Dritte Szene
Venedig. Eine Straße
Shylock, Solanio, Antonio und Gefangenwärter treten auf
Shylock. Acht auf ihn, Schließer! – Sagt mir nicht von Gnade, Dies ist der Narr, der Geld umsonst auslieh. – Acht auf ihn, Schließer!
Antonio. Hört mich, guter Shylock.
Shylock. Ich will den Schein, nichts gegen meinen Schein!
Ich tat 'nen Eid, auf meinen Schein zu dringen.
Du nanntest Hund mich, eh du Grund gehabt;
Bin ich ein Hund, so meide meine Zähne.
Der Doge soll mein Recht mir tun. – Mich wundert's,
Daß du so töricht bist, du loser Schließer,
Auf sein Verlangen mit ihm auszugehn.
Antonio. Ich bitte, hör mich reden.
Shylock. Ich will den Schein, ich will nicht reden hören,
Ich will den Schein, und also sprich nicht mehr.

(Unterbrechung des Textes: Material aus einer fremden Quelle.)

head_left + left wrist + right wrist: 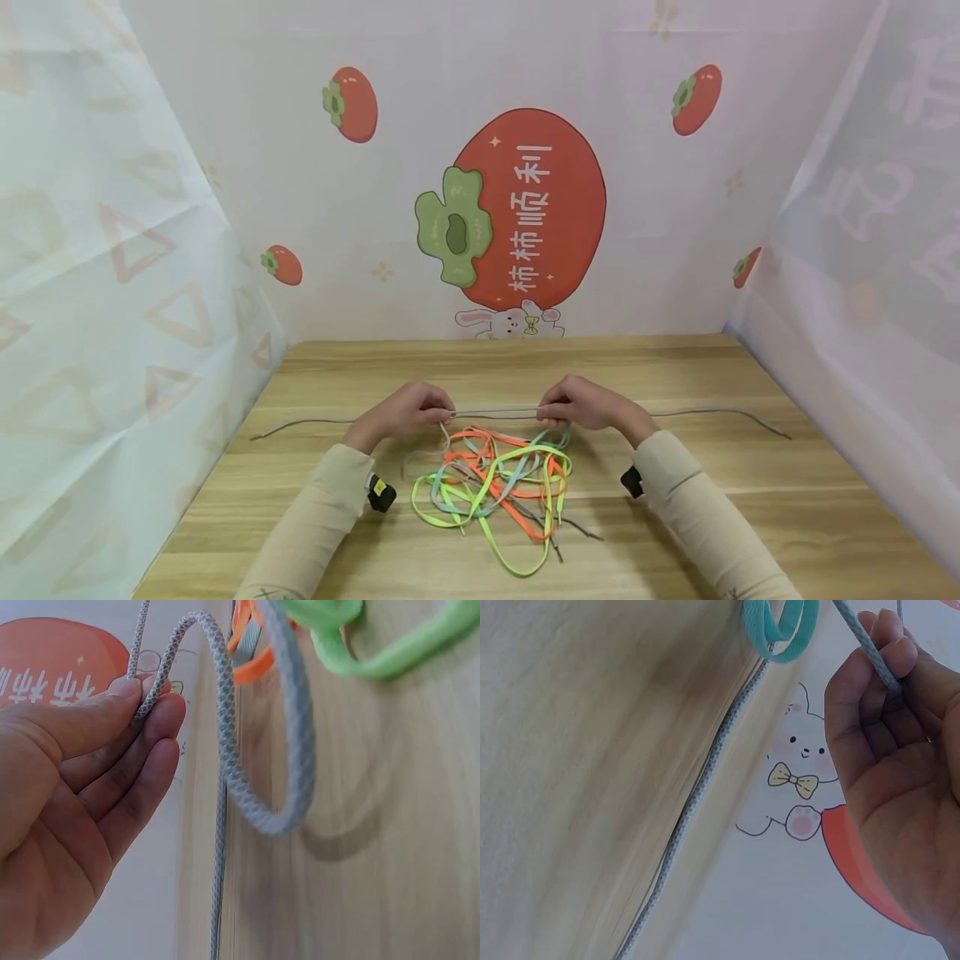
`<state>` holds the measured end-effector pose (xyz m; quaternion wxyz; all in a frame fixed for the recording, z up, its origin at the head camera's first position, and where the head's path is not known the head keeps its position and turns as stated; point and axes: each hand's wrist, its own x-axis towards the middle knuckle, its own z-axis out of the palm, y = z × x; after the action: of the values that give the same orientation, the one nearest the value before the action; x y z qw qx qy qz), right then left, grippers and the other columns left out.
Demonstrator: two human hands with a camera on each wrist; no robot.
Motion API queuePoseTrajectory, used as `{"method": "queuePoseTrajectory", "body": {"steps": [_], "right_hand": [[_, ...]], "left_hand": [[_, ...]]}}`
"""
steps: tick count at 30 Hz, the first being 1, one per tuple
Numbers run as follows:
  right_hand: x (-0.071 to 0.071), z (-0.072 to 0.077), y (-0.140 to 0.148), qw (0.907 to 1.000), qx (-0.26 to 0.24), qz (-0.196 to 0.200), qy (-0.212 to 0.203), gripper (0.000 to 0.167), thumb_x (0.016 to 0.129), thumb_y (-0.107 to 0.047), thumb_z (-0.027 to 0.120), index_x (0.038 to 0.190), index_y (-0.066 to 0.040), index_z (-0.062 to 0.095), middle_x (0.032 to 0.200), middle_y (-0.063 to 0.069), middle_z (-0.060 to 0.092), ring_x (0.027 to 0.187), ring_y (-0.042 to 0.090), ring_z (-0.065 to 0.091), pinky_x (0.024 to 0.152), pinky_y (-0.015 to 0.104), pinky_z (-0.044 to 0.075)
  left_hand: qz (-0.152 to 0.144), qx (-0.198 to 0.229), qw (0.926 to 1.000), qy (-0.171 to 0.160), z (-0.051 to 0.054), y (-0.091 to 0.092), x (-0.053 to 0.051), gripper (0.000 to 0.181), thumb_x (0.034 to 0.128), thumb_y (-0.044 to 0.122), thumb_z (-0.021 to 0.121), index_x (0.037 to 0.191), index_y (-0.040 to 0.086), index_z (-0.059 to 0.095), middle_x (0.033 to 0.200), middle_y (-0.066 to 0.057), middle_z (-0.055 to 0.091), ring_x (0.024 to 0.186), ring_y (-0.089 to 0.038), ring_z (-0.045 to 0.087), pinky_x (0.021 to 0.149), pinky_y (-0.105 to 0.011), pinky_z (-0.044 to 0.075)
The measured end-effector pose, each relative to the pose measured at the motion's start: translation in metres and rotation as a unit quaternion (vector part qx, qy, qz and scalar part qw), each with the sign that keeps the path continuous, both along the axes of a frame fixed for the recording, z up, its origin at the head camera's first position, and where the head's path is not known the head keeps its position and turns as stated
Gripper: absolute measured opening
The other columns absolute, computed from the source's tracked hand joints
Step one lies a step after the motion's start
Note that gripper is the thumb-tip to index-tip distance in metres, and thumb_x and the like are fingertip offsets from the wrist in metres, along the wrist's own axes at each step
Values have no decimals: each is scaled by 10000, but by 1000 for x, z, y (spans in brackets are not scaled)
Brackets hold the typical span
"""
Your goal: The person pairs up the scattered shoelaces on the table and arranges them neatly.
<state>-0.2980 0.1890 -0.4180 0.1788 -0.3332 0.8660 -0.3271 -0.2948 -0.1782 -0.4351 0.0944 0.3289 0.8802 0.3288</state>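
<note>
My left hand [408,408] pinches a grey round shoelace [225,712] between thumb and fingertips, and a slack loop of it hangs beside the fingers. My right hand [588,404] holds a grey lace [866,646] in bent fingers. Between the hands a grey stretch [495,409] runs nearly straight. Behind them another grey lace [712,410] lies across the table, its ends out to both sides. Just in front of the hands is a tangle of flat laces: neon yellow [495,471], orange [525,518] and pale blue [512,479], with grey ends among them.
The wooden table [300,517] meets a printed backdrop [645,275] at its far edge. White printed sheets [90,333] hang along both sides. A dark wrist camera [381,493] sits on the left sleeve, and another [632,482] on the right.
</note>
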Motion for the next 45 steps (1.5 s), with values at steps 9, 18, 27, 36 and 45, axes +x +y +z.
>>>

Ich macht mich nicht zum schwachen, blinden Narrn,
Der seinen Kopf wiegt, seufzt, bedauert, nachgibt
Den christlichen Vermittlern. Folg mir nicht,
Ich will kein Reden, meinen Schein will ich. (Shylock ab.)
Solanio. Das ist ein unbarmherzger Hund, wie's keinen
Je unter Menschen gab.
Antonio. Laßt ihn nur gehn,
Ich geh ihm nicht mehr nach mit eitlen Bitten.
Er sucht mein Leben, und ich weiß warum;
Oft hab ich Schuldner, die mir vorgeklagt,
Davon erlöst, in Buß ihm zu verfallen;
Deswegen haßt er mich.
Solanio. Gewiß, der Doge
Gibt nimmer zu, daß diese Buße gilt.
Antonio. Der Doge kann des Rechtes Lauf nicht hemmen;
Denn die Bequemlichkeit, die Fremde finden
Hier in Venedig, wenn man sie versagt,
Setzt die Gerechtigkeit des Staats herab,
Weil der Gewinn und Handel dieser Stadt
Beruht auf allen Völkern. Gehn wir denn!
Der Gram und der Verlust zehrt so an mir
Kaum werd ich ein Pfund Fleisch noch übrig haben
Auf morgen für den blutgen Gläubiger.